1. Sorted Arrays: Supported Operations
a) Search (binary search) θ(log(n))
b) Select (given order statistic i ) O(1)
c) MIN/MAX O(1)
d) Pred/Succ (given pointer/index to a key) O(1)
e) Rank (i.e., # of keys less than or equal to a given value) O(log(n))
f) Output in sorted order O(n)
g) insertion and deletion θ(n)
2. Balanced Search Trees: Supported Operations
a) Search θ(log(n))
b) Select O(log(n))
c) MIN/MAX O(log(n))
d) Pred/Succ O(log(n))
e) Rank O(log(n))
f) Output in sorted order O(n)
g) Insert/Delete O(log(n))
Like sorted array + fast (logarithmic) inserts + deletes !
3. Binary Search Tree Structure
-- exactly one node per key
-- most basic version :
each node has
-- left child pointer
-- right child pointer
-- parent pointer
-- for an arbitrary node , it's bigger than any nodes in its left child tree and less than those in its right child tree.
Height of tree: longest root-leaf path
4. Min, Max, Pred, And Succ
To compute the minimum (maximum) key of a tree
- Start at root
- Follow left child (right child for maximum) untill you can't anymore
- return last key found
5. To compute the predecessor of key k
- Easy case : If k’s left subtree nonempty, return max key in left subtree
- Otherwise : follow parent pointers until you get to a key less than k.
6. n-Order Traversal
- Let r = root of search tree, with subtrees TL and TR
- recurse on TL
- Print out r’s key
- Recurse on TR
7. Deletion--To delete a key k from a search tree
-- Search for k
-- easy case : (k’s node has no children)
--Just delete k’s node from tree
-- mediaum case : (k’s node has one child)
--Unique child assumes position previously held by k’s node
-- difficult case : (k’s node has 2 children)
--Compute k’s predecessor i
-- Swap k and i (in it’s new position, k has no right child )
8. Select and Rank
Idea : store the size of the node at each node
size(x) = # of tree nodes in subtree rooted at x.
if x has children y and z, then size(y) + size(z) + 1
Easy to keep sizes up-to-date during an Insertion or Deletion
To select ith order statistic from augmented search tree (with subtree sizes)
-- start at root x, with children y and z
-- let a = size(y) [a = 0 if x has no left child ]
-- if a = i-1, return x’s key
-- if a >= i, recursively compute ith order statistic of search tree rooted at y
-- if a < i-1 recursively compute (i-a-1)th order statistic of search tree rooted at z
9. Balanced Search Trees :
Idea : ensure that height is always O(log(n)) [best possible]
Search / Insert / Delete / Min / Max / Pred / Succ will then run in O(log(n)) time [n = # of keys in tree]
10. Red-Black Tree Invariants
a) Each node red or black
b) Root is black
c) No 2 reds in a row [ red node => only black children ]
d) Every root-NULL path has same number of black nodes
11. Height Guarantee
Claim : every red-black tree with n nodes has height <= 2log2(n+1)

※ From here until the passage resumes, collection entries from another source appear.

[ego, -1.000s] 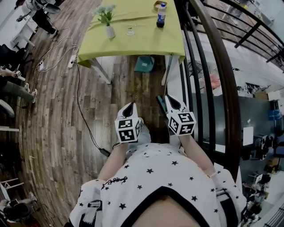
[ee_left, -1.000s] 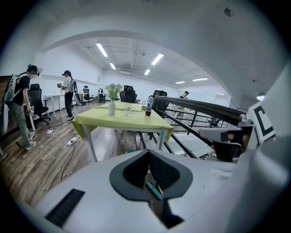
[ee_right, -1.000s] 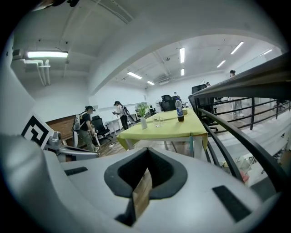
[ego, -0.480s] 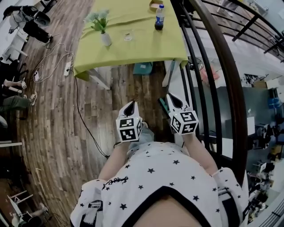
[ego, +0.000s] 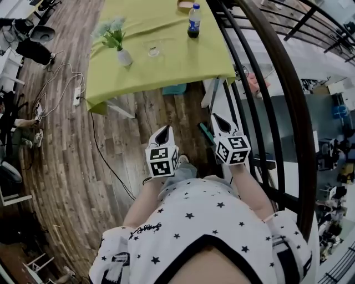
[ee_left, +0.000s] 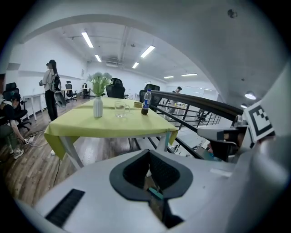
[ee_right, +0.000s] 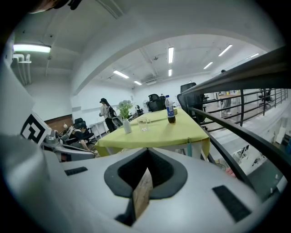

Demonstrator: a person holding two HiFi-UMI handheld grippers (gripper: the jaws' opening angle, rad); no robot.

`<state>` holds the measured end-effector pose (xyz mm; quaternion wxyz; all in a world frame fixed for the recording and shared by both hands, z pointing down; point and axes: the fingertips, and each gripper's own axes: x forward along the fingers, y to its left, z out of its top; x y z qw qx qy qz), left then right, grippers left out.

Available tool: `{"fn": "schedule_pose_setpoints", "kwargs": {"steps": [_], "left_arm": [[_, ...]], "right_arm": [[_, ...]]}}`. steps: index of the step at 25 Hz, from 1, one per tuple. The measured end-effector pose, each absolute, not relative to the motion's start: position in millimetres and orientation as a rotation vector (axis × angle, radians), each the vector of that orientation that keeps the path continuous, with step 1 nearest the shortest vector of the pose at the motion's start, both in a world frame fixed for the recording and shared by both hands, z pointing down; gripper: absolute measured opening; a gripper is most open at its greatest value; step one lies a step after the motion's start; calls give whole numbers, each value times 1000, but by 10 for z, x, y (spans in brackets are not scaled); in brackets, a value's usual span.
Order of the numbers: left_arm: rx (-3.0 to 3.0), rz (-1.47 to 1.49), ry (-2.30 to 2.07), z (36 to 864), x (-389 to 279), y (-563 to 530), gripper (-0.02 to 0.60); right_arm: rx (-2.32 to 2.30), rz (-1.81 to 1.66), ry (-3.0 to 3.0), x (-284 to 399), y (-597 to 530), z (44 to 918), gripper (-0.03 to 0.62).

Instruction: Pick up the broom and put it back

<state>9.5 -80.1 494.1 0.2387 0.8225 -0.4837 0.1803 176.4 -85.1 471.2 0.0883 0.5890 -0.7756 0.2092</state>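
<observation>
Since a second ago the person has advanced along the railing [ego: 260, 89] toward the green worktop [ego: 166, 61]; left gripper [ego: 164, 132] and right gripper [ego: 220, 118] are closed, empty; the likely broom [ego: 206, 133], teal, lies on the floor just ahead; pickup not begun.

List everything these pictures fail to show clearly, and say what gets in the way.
- Teal strip beside the right tongs: in the head view its lower end is hidden behind them, so whether it is the broom cannot be told.
- Teal thing under the table: in the head view it is mostly covered by the table's edge.
- Brown item on the table: in the head view it is cut off by the top edge.
- Bottle label: too small to read in every view.
</observation>
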Motion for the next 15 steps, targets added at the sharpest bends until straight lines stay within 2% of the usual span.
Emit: {"fn": "schedule_pose_setpoints", "kwargs": {"steps": [15], "left_arm": [[2241,563,-1254,5269,264,-1189,11]], "right_arm": [[1833,632,-2209,2132,-1437,5031,-6]]}}
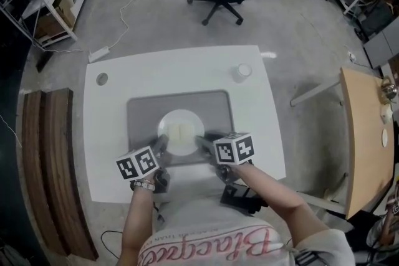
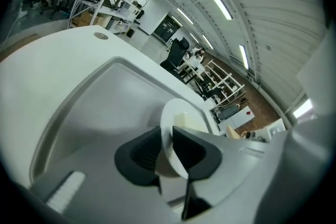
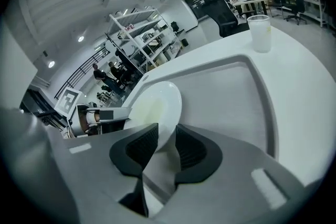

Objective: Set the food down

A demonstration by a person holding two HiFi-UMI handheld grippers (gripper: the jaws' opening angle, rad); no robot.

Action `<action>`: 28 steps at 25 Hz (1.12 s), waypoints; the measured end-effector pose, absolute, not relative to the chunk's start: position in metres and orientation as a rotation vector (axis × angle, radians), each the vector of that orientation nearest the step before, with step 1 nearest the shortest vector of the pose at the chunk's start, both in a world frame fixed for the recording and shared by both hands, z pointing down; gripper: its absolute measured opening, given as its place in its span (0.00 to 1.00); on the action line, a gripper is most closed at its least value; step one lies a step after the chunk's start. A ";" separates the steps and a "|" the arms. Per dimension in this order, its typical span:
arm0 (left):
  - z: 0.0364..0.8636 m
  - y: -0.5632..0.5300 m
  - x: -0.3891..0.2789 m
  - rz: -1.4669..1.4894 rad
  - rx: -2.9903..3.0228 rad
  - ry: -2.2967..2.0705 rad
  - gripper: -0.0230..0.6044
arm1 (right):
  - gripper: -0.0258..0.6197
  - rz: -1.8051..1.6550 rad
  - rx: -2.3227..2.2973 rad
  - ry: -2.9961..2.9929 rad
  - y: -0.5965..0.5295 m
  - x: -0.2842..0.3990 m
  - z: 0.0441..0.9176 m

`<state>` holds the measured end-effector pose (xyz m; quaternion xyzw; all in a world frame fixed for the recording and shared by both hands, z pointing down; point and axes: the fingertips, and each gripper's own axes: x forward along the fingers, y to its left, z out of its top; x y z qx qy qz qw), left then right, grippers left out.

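**Head view.** Your left gripper point(image 1: 162, 142) is closed narrowly on the round white plate point(image 1: 180, 114), at about 8 o'clock on its rim. Your right gripper point(image 1: 204, 142) is closed on the same rim at about 4 o'clock. Count one plate. It sits over the middle of one grey rectangular tray point(image 1: 142, 110), which lies on the square white table point(image 1: 124, 75). The pale yellow food point(image 1: 181, 132) lies at the plate's centre and looks like two pieces side by side, though the picture is soft there. One translucent plastic cup point(image 1: 242, 72) stands on the table at 1 o'clock from the plate, off the tray and well apart from it.

**Left gripper view.** The two dark jaws are nearly together, with only the plate's point(image 2: 169, 115) thin rim between them. The pads press on both faces of the rim. Past the jaws, at 1 o'clock, one pale block of food point(image 2: 188, 120) shows on the plate. The tray's point(image 2: 100, 97) floor spreads out at 10 o'clock. You cannot tell from here whether the plate's underside touches the tray.

**Right gripper view.** The jaws are at the same narrow setting and pinch the plate's point(image 3: 155, 105) near rim from both sides. The plate's face runs toward 11 o'clock, and the food shows there only as a faint yellow patch. The single cup point(image 3: 260, 33) stands upright at 1 o'clock, beyond the tray's point(image 3: 231, 92) raised edge.
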<state>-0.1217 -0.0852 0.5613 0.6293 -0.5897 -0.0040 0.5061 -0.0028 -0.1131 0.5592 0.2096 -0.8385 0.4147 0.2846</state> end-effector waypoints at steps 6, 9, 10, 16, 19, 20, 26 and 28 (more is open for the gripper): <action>0.574 -0.077 -0.125 0.173 1.470 -1.477 0.16 | 0.19 1.034 0.574 -2.168 -0.107 -0.001 0.568; 0.576 -0.078 -0.134 0.217 1.457 -1.508 0.16 | 0.17 0.987 0.597 -2.188 -0.115 -0.004 0.568; 0.577 -0.078 -0.137 0.226 1.458 -1.509 0.17 | 0.15 0.976 0.606 -2.202 -0.119 -0.005 0.567; 0.576 -0.088 -0.158 0.318 1.506 -1.555 0.19 | 0.12 1.006 0.689 -2.234 -0.148 0.003 0.561; 0.565 -0.097 -0.169 0.290 1.531 -1.577 0.28 | 0.07 1.015 0.701 -2.315 -0.157 0.002 0.542; 0.559 -0.099 -0.171 0.282 1.540 -1.590 0.28 | 0.04 1.010 0.698 -2.350 -0.158 0.002 0.533; 0.509 -0.110 -0.179 0.228 1.652 -1.711 0.22 | 0.04 0.876 0.644 -2.550 -0.156 -0.005 0.471; 0.490 -0.113 -0.178 0.209 1.704 -1.756 0.18 | 0.04 0.778 0.629 -2.612 -0.154 -0.007 0.448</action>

Proof : If every root-NUL path has >= k nodes, then tree includes (at the top) a perfectly balanced search tree of depth k-1. => Size n of the tree must be at least 2^k -1. => k <= log2(n+1)
Thus in a red-black tree with n nodes, there is a root-NULL path (the shortest path) with at most log2(n+1) black nodes.
By 4th Invariant : every root-NULL path has black nodes at most log2(n+1)
By 3rd Invariant : every root-NULL path has at most 2log2(n+1) total nodes.
12. Key primitive for balanced search tree : common to all balanced search tree such as AVL, Red-Black, B+, etc. Locally balance subtrees at a node in O(1) time.